The rear of this buck is very similar to its rival from Toledo. The bumper has a cut-out for the spare tire and license plate mount of the left side. The reverse camera seems to protrude from the middle of the spare and the hitch receiver is neatly tucked under the bumper for maximum departure angle.
The design of removable doors in modern vehicle can present significant challenges for side-impact protection. Yet, despite always having removable doors, Jeep never quite solved the issue of side mirrors, which are attached to the Wrangler’s doors. Squint at these images and it becomes clear that the mirrors are attached to the base of the A-pillar, remaining independent of the doors.
Tires, both their size and type, are extremely important for any off-roader.

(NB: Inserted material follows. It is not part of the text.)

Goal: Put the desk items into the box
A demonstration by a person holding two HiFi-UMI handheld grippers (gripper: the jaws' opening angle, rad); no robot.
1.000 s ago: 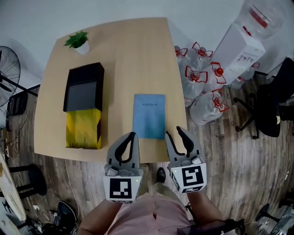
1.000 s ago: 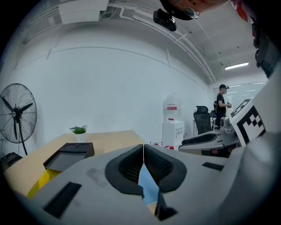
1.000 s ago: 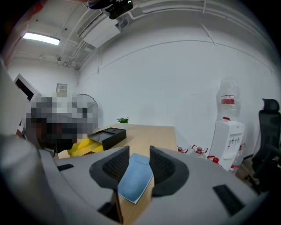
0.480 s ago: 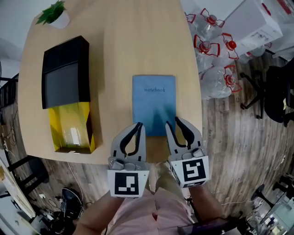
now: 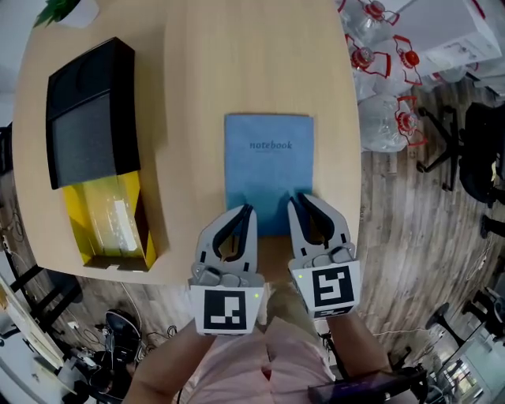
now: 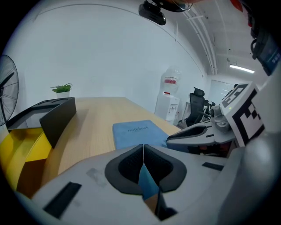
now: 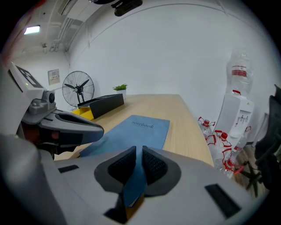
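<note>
A: Blue cover with "notebook" printed on it. Where does the notebook point(image 5: 268, 170) lie?

B: Flat on the wooden desk point(image 5: 197, 71), toward the near edge and right of the middle. It is outside the box.

A: And the box point(image 5: 110, 225)?

B: Well to the left of the notebook. It is yellow and open on top, with a black lid point(image 5: 85, 118) at its far end. Something pale lies inside, but I can't tell what.

A: The tools?

B: Side by side at the notebook's near edge. The left tool point(image 5: 245, 210) has its pads pressed together at the tip, with nothing between them. The right tool point(image 5: 299, 199) shows only a thin slit between its pads and holds nothing. The blue cover shows through the slit from below.

A: Do they touch the cover?

B: No view settles that. Their tips sit over its near end, the left one toward the left corner and the right one toward the right.

A: Anything else?

B: A small potted plant point(image 5: 67, 9) stands at the desk's far left corner. Clear water bottles point(image 5: 387, 126) with red caps stand on the wood floor point(image 5: 410, 260) to the right.
</note>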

Trail junkies will argue over narrow pizza-slicer tires versus wide tires, but this rig makes no secrets of its preference. Its Goodyear Wrangler tires appear to be of the 315/70, variety, mounted on what can be considered (by car standards) small, 17-inch wheels. Wheel options will surely be bead-lock capable. With this much rubber width and sidewall, this rig will likely have no issue rolling over whatever is in its path.

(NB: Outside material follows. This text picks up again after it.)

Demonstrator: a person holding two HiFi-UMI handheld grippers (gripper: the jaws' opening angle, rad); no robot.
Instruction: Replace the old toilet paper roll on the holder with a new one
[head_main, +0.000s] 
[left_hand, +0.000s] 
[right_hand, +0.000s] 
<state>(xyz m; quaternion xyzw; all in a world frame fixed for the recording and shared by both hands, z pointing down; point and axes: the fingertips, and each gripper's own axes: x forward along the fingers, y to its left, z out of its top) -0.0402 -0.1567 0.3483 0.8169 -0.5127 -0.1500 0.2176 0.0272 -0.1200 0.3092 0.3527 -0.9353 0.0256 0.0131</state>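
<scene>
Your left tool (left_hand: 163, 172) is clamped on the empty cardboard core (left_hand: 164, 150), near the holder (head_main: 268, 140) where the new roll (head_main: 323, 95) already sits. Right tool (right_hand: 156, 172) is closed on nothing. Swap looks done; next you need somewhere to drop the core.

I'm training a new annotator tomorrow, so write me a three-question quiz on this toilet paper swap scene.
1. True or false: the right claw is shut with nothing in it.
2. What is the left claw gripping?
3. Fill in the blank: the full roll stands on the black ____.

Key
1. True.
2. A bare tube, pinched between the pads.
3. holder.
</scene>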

Assuming the aforementioned spec, this tire size translates into a 35-inch overall diameter, the same size tire as is on the Ford F-150 Raptor, but that truck uses BFGoodrich’s KO2 all-terrain rubber. The interesting bit is that this Goodyear Wrangler is one of the very few tires in that size that is available in D load rating, as opposed to the common load E. While a lower load rating does reduce the maximum payload, it also makes for a lighter tire. Interestingly, the thread pattern and sidewall protection of the Goodyears on this mystery rig do not match any tire that is currently offered by Goodyear. From the looks of it, the Bronco’s rubber will be a significant upsize from the Ranger Raptor, which has 285/70-17 tires. By comparison, the Jeep Wrangler Rubicon wears 33-inch tires, similar to that of the Ranger Raptor, both with load C rating. The Wrangler does have enough fender clearance to fit 35-inch tires without the need for a lift kit. Jeep offers a choice of all- and mud-terrain tires on the Rubicon.
The Ford Bronco will debut this July, while the F-150 is set to be revealed on June 25.